I don’t like the way she talks about him. “Don’t tell me you’ve caught feelings for him.”

She looks up at me, her expression curious instead of guarded.

“Bet you wouldn’t like that."

Fucking right.

I roll my shoulders around. “Wouldn’t bother me.”

“Liar.”

I don’t respond, shoving the mediocre dinner into my mouth.

She shrugs. “Fine, keep quiet all you want. I know the truth. Let’s change the subject, shall we?”

I nod, getting up to put the dishes in the dishwasher.

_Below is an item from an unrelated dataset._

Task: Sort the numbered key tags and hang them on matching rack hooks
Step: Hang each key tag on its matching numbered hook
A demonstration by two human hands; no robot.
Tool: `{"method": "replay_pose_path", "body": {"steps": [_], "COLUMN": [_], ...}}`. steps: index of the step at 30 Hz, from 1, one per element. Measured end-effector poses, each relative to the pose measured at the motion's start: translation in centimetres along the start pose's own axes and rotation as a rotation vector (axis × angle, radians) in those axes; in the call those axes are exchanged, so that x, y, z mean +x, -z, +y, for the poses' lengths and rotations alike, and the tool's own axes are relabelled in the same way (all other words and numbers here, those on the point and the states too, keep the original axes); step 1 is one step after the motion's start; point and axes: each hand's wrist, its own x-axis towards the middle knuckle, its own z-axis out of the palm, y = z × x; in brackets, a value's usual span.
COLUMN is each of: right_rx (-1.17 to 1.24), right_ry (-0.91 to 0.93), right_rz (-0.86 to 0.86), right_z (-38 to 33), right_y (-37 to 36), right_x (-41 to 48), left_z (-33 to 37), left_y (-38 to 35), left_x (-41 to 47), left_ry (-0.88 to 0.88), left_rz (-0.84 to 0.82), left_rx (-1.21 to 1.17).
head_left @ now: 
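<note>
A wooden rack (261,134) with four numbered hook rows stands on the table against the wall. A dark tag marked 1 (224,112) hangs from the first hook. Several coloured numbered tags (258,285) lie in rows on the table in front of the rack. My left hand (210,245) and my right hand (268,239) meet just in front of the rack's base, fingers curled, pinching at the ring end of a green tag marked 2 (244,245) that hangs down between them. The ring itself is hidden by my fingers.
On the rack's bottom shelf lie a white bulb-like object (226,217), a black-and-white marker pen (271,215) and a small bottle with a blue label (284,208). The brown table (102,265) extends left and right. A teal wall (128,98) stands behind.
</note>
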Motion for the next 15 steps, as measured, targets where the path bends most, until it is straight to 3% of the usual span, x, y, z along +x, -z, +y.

“How’d it go at your da’s?”

I stiffen. “Fine.”

“You don’t sound like it was particularly fine.”

“I’m just... tired.” I run a hand through my hair, and she walks up to me, leaning in close and putting her hand on the back of my shoulder.

“That’s because you never sleep. Come on, at least come cuddle with me on the couch. You owe me after that spanking.”

I bark out a laugh and follow her, unable to resist.

I don’t plan on sleeping, but she’s right–my body is exhausted. I can at least rest.

I sit down on the couch, and she instantly cuddles up next to me, her head on my shoulder.

“Tell me more about your childhood.”

“No.”

“Why not?”

“I don’t have many fun childhood stories.”

She bites her lip. “My da wasn’t a good guy, either.”

I frown. “Thought you said he was an investment banker.”

She shrugs. “I lied.”

“Of course, you did.” I narrow my eyes at her, but I’m not feeling particularly incensed. Tired, mostly, on the verge of dozing off.

“Hey, maybe I didn’t want to air my dirty laundry to the people who kidnapped me.”

“I suppose that’s fair enough.”

She yawns, and it makes me yawn.

I should get up, make a pot of coffee. But my eyelids are drifting shut, and Isla feels so warm and small next to me.

No, I have to stay alert. I can’t trust her not to run.

God, I’m so tired; my eyes are so heavy… I’m letting down my guard, and I can’t seem to care one bit.